In 2008, according to the census, the 77,000 blacks in central Harlem amounted to 62 percent of the population.

The number of blacks living in greater Harlem hit a high of 341,000 in 1950, but their share of the population didn’t peak until 1970, when they made up 64 percent of the residents. In 2008, there were 153,000 blacks in greater Harlem, and they made up 41 percent of the population.

About 15 percent of Harlem’s black population is foreign-born, mostly from the Caribbean, with a growing number from Africa.

Some experts say the decline in the black population may be overstated because poorer people are typically undercounted by the census, and Harlem has a disproportionate number of poor people. Others warn that proposed development and higher property values may force poor people out, and they say that when the city was the neighborhood’s leading landlord it should have increased ownership opportunities for Harlem residents .

“Gentrification — the buying up and rehabilitation of land and buildings, whether by families or developers, occupied or abandoned — means a rising rent tide for all, leading inevitably to displacement next door, down the block, or two streets away,” said Neil Smith, director of the Center for Place, Culture and Politics at the City University of New York Graduate Center.

Mr. Dodson of the Schomburg Center moved from Riverside Drive to Newark not long ago. He said, “I tell people that I can’t afford to live in Harlem or in New York in the manner I deserve to.”

Other analysts point to the outflow of some blacks and the influx of others as positive evidence that barriers to integration have fallen in other neighborhoods and that Harlem has become a more attractive place to live.

“It’s a mistake to see this only as a story of racial change,” said Scott M. Stringer, the Manhattan borough president. “What’s interesting is that many African-Americans are living in Harlem by choice, not necessity.”

Andrew A. Beveridge, a sociologist at Queens College, said, “Harlem has become as it was in the early 1930s — a predominantly black neighborhood, but with other groups living there as well.”

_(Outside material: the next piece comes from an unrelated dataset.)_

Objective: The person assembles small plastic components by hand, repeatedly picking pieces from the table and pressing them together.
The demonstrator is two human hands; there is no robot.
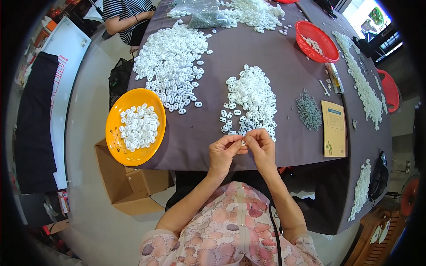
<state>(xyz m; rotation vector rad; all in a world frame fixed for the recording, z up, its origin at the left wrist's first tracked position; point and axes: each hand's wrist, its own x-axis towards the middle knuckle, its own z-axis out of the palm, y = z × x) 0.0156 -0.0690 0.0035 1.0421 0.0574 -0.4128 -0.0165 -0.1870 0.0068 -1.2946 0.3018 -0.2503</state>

Ronald Copney, a former limousine driver, and his two sisters share a brownstone on West 147th Street that his grandmother bought in 1929. He rents two floors to tenants, one of whom is white.

“This was always a very nice neighborhood,” he said. “In a way, it’s better now as far as property values are concerned.”

Geneva Bain, the district manager of Community Board 10, blamed the economy and the lack of jobs for the dwindling number of blacks.

She acknowledged, though, that white newcomers have sometimes been greeted ambivalently. “Integration is very subjective,” Ms. Bain said. “One person’s fellowship is another person’s antagonism. I am one who thinks that central Harlem has become a better place because of integration.”

Mr. Dodson, the Schomburg Center director, said one source of historic resentment remained: that blacks still accounted for a tiny minority of the area’s property owners.

“There are people who would like to maintain Harlem as a ‘black enclave,’ but the only way to do that is to own it,” Mr. Dodson said. “That having been said, you can’t have it both ways: You can’t on the one hand say you oppose being discriminated against by others who prevent you from living where you want to, and say out of the other side of your mouth that nobody but black people can live in Harlem.”

“The question of whether it’s a good thing or not,” he added. “I honestly can’t make that judgment yet.”